I write because Catholic scholars should “scrutinize reality” (Ex Corde Ecclesiae 15).

In the last issue, Austin Quick argued for more Catholic content in the newspaper and elsewhere. The Cardinal’s editors argued that a page of faith-based content would be the opinion of one campus group and not “objective.” I commend both sides for their zeal, and I challenge both presentations.

In brief, I argue that the editors misunderstand the nature of religion and that Quick focuses on developed aspects of Catholic identity when the problem is more basic.

Religion is elsewhere covered as news, not opinion. Even if it were opinion, does “opinion” belong only on the editorial page? Have arts reviewers stopped making aesthetic judgments, and sports writers stopped favoring SMU teams?

If focusing on Catholicism is editorial bias offensive to some community members, does that reasoning extend to sports? If so, I am outraged at the exclusivity of previous Minnesota Twins articles! The Cardinal should also cover my Red Sox!

Quick argues for more support of SMU’s Catholic identity. I agree. We differ about what that means. Quick emphasizes issues of Catholic reverence, worship and morality.

The issues of reverence and worship are complex, each deserving a whole article. But Catholic identity cannot start there. Genuine reverence and worship of God arise out of love of God, which arises out of knowledge of God. Did Quick offer information about the Blessed Sacrament? Was Quick’s own reverence expressed so as to invite readers to deeper knowledge of God?

Quick took positions pendent to issues the Catholic Church recognizes as objective moral truths. What is not addressed is that the Church also directs those responsible for the care and dignity of adolescents to love and support them.

For example, the Church teaches respect for all human life, from conception to natural death. This is undermined by some anti-abortion rhetoric. Which frightened, confused, pregnant student is more likely to have the strength to respect the dignity of her unborn child: one whose own dignity is undermined by condemnation and exile from her community, or one whose dignity is affirmed in mercy and support?

Being Catholic calls us first to be loving community to each other. While part of that is holding each other accountable, supportive approaches are more effective than judgmental, separating approaches. Do Catholics consistently succeed at this vision?
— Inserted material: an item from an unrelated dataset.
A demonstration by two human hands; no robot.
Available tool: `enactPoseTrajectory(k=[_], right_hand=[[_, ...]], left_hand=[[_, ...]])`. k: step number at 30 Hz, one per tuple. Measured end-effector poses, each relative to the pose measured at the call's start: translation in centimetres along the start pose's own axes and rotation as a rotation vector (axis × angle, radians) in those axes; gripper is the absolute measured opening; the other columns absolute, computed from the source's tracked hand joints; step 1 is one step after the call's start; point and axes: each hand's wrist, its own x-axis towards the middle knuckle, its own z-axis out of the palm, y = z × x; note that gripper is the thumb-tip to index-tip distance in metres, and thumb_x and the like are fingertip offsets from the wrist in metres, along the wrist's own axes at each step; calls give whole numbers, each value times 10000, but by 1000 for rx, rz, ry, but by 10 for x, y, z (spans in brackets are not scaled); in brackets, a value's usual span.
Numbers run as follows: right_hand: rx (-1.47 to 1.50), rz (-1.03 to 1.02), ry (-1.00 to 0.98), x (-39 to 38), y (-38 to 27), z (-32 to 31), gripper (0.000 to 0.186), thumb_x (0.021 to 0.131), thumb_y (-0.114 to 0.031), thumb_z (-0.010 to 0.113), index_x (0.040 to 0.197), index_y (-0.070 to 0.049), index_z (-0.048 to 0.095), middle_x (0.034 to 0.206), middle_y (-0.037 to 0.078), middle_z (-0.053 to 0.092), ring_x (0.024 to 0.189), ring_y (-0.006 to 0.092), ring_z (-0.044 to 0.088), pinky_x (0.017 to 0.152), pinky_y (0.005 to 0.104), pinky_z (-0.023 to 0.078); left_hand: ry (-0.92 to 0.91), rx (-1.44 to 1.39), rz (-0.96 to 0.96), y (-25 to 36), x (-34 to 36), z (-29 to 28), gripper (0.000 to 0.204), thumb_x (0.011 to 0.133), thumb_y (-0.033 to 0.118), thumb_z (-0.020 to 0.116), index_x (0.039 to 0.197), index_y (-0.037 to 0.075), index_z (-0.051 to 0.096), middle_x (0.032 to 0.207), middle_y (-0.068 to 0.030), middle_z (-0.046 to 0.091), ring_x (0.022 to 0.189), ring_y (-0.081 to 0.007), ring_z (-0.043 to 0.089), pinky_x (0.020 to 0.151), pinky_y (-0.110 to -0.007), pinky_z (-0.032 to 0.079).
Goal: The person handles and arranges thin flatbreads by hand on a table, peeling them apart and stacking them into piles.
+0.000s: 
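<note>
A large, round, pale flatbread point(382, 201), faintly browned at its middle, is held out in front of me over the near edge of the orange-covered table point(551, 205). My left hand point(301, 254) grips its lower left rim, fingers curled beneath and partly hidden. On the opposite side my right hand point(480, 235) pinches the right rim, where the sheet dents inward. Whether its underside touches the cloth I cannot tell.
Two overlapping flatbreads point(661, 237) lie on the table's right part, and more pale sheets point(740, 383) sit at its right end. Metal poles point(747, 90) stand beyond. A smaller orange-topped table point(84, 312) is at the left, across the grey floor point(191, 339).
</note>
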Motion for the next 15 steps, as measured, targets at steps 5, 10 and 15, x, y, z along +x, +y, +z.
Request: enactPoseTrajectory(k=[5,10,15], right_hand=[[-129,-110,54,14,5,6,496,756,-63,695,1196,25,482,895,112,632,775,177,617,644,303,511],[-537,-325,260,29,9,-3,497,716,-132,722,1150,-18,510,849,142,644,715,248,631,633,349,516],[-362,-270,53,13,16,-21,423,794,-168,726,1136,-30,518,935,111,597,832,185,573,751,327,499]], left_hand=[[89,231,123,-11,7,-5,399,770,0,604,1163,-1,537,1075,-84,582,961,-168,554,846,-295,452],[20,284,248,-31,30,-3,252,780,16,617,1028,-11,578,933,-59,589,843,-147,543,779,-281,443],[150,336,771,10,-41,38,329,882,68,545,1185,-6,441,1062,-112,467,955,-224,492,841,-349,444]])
No, but a step toward honoring the university’s Catholic identity would be dialogue in a quest for learning, truth, and peace.

Editor’s Note: In the October 12 edition of The Cardinal, Austin Quick’s editorial cited Ex Corde Ecclesiae as it was paraphrased on the SMU Heritage Web page. The Web page contained a typographical error. The section of Ex Corde Ecclesiae summarized is #13 not #73. It has been corrected on the Web site.